No entanto, se pudesse, diz que teletransportaria o Cinema Ideal “para o Campo Pequeno ou para a Alameda, para Alvalade, para qualquer sítio onde ainda haja uma vida de cidade, uma vida urbana normal”.
O exibidor atribui ainda o desânimo à falta de uma política concertada entre Ministério da Cultura, ICA e autarquias para “estimular a abertura ou reabertura de salas” em todo o país.
“Nunca se conseguiu convencer ninguém que isso era preciso. Não faz sentido o ICA ter aumentado em 50% os apoios à produção de novos filmes e não se ter preocupado onde é que os filmes vão ser mostrados e ser vistos”, apontou.
Pedro Borges também não poupa críticas a um setor que já foi reivindicativo e até polarizado, e que “vive um bocadinho em coma, neste momento”.
“Como houve um aumento grande ao nível do instituto [ICA] e as pessoas não sejam muito corajosas, pelo contrário, o que mudou nestes dez anos é que desapareceu a velha geração do cinema português, que apesar de tudo impunha algum respeito ao poder público; e isso não foi renovado”, disse, fazendo referência aos realizadores Manoel de Oliveira, Paulo Rocha ou Fernando Lopes.

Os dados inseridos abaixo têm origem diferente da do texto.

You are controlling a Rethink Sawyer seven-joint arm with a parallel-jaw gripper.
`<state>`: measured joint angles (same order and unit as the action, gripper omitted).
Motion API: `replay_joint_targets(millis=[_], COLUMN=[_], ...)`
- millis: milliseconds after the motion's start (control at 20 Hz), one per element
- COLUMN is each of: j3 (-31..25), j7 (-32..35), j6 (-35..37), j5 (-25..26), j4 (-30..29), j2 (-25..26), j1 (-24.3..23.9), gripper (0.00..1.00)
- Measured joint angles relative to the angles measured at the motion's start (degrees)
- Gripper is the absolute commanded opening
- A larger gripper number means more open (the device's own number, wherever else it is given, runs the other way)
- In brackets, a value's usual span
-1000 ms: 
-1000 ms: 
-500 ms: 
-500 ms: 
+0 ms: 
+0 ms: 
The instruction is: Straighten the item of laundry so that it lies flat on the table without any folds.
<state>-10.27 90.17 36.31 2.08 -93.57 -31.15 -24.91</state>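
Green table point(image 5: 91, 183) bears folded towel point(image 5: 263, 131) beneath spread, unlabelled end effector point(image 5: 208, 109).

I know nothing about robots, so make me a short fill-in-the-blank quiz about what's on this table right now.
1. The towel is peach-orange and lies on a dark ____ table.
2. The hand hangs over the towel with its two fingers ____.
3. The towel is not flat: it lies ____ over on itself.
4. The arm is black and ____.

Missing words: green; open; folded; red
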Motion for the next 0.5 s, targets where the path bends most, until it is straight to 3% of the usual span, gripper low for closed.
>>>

“Deixaram herdeiros, mas não impõem respeito ao poder público e político”, sentenciou.
Os dez anos do Cinema Ideal serão assinalados no final do mês com uma programação especial, da qual fará parte, por exemplo, “24 Frames”, o último filme do realizador iraniano Abbas Kiarostami (1940-2016) e a estreia do documentário “Verdade ou Consequência?”, de Sofia Marques, que é “um retrato admirável e delicado sobre Luís Miguel Cintra”, ator e encenador.